Start at the first line of the material. Repeat each line exactly through the one containing "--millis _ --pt", then stop.

• **DATASET EXTRACT**
════════════════

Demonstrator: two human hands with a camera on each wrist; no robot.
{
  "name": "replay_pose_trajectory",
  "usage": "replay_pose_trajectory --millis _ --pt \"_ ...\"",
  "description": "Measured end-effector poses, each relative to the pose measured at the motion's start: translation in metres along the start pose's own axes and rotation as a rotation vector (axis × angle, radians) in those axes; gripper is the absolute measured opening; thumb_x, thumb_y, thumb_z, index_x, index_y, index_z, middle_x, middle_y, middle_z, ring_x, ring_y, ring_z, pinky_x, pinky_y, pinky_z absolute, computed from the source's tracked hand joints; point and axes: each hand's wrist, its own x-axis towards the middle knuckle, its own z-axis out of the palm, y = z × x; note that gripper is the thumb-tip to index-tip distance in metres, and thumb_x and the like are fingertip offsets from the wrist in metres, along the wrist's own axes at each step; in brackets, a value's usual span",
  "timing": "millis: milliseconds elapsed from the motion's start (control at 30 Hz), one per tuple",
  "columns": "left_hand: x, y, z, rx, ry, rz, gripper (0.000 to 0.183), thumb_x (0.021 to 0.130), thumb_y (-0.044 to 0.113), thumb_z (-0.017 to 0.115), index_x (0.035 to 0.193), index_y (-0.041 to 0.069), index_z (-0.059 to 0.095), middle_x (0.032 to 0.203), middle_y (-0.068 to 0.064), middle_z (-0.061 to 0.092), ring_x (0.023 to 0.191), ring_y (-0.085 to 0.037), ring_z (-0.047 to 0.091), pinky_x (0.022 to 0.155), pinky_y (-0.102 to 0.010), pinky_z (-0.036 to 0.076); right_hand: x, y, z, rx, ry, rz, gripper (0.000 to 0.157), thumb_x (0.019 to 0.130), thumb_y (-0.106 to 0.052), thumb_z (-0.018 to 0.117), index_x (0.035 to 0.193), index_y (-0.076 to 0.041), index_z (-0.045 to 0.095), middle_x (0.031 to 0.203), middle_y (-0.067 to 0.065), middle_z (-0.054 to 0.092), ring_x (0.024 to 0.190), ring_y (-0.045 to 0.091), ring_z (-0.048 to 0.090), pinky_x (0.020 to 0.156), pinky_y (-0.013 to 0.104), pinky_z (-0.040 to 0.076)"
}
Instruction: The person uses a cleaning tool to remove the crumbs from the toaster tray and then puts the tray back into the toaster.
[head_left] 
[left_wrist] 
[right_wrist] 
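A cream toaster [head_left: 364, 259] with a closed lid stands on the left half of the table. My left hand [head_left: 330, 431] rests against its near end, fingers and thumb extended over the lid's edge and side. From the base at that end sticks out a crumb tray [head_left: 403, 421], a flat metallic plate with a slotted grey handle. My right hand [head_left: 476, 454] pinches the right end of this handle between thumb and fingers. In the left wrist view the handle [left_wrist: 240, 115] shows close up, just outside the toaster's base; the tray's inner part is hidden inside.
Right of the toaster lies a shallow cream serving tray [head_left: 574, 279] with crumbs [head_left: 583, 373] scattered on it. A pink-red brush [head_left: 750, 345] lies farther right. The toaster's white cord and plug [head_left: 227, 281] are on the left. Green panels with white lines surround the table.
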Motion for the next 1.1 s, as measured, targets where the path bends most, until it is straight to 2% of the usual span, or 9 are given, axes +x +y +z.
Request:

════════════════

• **REPLY TO THE TASK**
Demonstrator: two human hands with a camera on each wrist; no robot.
{
  "name": "replay_pose_trajectory",
  "usage": "replay_pose_trajectory --millis _ --pt \"_ ...\"",

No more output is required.